Yes, the code is valid.

This certainly does appear to be MSVC bug. I am able to reproduce this with a simple code sample;

func.cpp

#include <functional>
enum Code : int;
Code func2();
void func()
{
    std::function<Code()> f2 { func2 };
}

main.cpp

enum Code : int {
    Some = 0,
    Error = 1,
};
Code func2() { return Some; }
int main() {}

The error remains;

error LNK2019: unresolved external symbol "enum Code __cdecl std::_Invoke_ret(struct std::_Forced,enum Code (__cdecl*&)(void))" (??$_Invoke_ret@W4Code@@AEAP6A?AW41@XZ@std@@YA?AW4Code@@U?$_Forced@W4Code@@$0A@@0@AEAP6A?AW41@XZ@Z) referenced in function "private: virtual enum Code __cdecl std::_Func_impl,enum Code>::_Do_call(void)" (?_Do_call@?$_Func_impl@P6A?AW4Code@@XZV?$allocator@H@std@@W41@$$V@std@@EEAA?AW4Code@@XZ)

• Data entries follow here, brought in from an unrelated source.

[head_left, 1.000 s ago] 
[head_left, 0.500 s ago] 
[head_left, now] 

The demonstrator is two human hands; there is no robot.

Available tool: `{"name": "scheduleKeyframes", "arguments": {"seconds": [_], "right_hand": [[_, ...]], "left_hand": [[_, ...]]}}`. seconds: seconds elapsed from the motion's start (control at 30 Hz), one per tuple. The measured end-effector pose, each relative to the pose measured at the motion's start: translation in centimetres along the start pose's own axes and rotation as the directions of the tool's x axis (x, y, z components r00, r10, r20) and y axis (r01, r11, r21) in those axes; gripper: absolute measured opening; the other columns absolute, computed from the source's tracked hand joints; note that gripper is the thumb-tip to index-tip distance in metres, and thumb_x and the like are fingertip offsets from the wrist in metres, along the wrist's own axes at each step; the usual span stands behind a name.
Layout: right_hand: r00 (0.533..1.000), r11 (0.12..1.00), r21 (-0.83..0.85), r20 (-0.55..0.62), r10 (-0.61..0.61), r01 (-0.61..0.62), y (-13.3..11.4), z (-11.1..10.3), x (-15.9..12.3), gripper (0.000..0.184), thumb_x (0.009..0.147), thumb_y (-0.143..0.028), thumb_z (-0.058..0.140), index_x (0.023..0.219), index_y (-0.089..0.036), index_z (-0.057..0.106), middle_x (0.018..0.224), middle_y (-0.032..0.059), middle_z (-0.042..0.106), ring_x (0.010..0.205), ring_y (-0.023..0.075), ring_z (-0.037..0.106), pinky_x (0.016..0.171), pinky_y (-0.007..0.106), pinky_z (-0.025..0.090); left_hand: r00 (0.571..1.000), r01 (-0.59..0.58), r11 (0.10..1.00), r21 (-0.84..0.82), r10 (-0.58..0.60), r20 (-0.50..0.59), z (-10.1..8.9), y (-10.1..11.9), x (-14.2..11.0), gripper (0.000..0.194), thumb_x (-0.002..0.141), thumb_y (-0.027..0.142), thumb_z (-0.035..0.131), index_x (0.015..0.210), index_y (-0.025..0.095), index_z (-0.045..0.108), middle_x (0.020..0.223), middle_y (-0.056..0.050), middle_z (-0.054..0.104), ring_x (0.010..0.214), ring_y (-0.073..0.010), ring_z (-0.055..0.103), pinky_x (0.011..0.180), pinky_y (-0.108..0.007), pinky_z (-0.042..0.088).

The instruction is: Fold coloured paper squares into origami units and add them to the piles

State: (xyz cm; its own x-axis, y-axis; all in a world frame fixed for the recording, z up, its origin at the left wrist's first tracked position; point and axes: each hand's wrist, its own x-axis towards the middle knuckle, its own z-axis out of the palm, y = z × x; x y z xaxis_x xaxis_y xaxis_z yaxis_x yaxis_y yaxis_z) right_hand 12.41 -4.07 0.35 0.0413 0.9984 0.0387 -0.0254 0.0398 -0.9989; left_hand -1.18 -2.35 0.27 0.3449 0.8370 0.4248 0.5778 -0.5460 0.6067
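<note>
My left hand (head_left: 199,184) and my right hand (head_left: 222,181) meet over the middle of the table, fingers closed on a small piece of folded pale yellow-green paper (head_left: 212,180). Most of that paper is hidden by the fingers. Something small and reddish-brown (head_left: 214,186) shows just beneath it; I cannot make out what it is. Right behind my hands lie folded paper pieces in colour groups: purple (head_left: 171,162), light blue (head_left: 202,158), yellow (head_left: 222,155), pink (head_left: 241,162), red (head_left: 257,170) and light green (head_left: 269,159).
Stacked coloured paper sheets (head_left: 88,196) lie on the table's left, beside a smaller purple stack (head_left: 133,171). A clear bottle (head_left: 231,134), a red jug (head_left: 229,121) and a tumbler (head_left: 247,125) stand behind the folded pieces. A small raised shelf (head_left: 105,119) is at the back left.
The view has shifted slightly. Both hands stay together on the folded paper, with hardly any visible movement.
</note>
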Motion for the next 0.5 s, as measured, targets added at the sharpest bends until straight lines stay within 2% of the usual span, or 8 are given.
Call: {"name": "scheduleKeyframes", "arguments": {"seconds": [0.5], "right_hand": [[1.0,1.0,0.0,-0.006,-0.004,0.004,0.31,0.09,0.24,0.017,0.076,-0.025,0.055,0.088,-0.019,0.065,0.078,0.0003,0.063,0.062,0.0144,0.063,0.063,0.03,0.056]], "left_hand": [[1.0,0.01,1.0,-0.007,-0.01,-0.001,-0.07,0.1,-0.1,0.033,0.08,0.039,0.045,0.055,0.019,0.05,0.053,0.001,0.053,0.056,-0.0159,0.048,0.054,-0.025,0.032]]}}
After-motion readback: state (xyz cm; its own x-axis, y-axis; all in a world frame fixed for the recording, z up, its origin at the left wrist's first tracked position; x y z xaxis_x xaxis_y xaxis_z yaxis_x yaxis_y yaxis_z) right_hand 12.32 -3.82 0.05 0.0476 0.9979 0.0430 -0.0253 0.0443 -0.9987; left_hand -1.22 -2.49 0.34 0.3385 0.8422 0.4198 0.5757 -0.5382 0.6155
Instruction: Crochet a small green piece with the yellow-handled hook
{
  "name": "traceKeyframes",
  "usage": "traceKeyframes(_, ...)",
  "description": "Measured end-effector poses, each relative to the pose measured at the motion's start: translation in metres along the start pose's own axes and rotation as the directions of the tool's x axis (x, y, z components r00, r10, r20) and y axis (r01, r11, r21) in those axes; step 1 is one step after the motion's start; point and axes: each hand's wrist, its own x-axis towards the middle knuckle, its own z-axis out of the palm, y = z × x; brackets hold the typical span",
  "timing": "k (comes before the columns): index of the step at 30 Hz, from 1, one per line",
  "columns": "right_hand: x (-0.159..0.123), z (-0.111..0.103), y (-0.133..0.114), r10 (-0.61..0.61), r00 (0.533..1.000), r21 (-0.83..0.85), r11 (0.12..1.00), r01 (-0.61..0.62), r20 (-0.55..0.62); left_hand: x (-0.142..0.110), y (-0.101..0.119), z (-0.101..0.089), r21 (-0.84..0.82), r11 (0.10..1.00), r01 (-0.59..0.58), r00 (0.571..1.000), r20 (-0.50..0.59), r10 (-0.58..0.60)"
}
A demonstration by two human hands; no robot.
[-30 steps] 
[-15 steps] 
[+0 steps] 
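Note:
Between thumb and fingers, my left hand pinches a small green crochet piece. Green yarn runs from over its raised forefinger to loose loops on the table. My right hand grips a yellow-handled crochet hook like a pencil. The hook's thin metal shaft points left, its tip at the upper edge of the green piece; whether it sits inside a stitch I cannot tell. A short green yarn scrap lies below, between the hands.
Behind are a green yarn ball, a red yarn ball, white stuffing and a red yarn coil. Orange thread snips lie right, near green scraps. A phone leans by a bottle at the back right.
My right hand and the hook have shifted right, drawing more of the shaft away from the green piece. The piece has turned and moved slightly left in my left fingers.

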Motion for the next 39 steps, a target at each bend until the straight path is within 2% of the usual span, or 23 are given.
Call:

The error hints at an instantiation issue with std::function<Code()>, but no amount of explicit instantiation in either translation unit offers any resolution.

The error also does not seem dependent on the un-scoped enum vs. the scoped enum class.

The only work around at this time appears to be not using an opaque enum declaration at all, but to supply the full enum with its enumerators.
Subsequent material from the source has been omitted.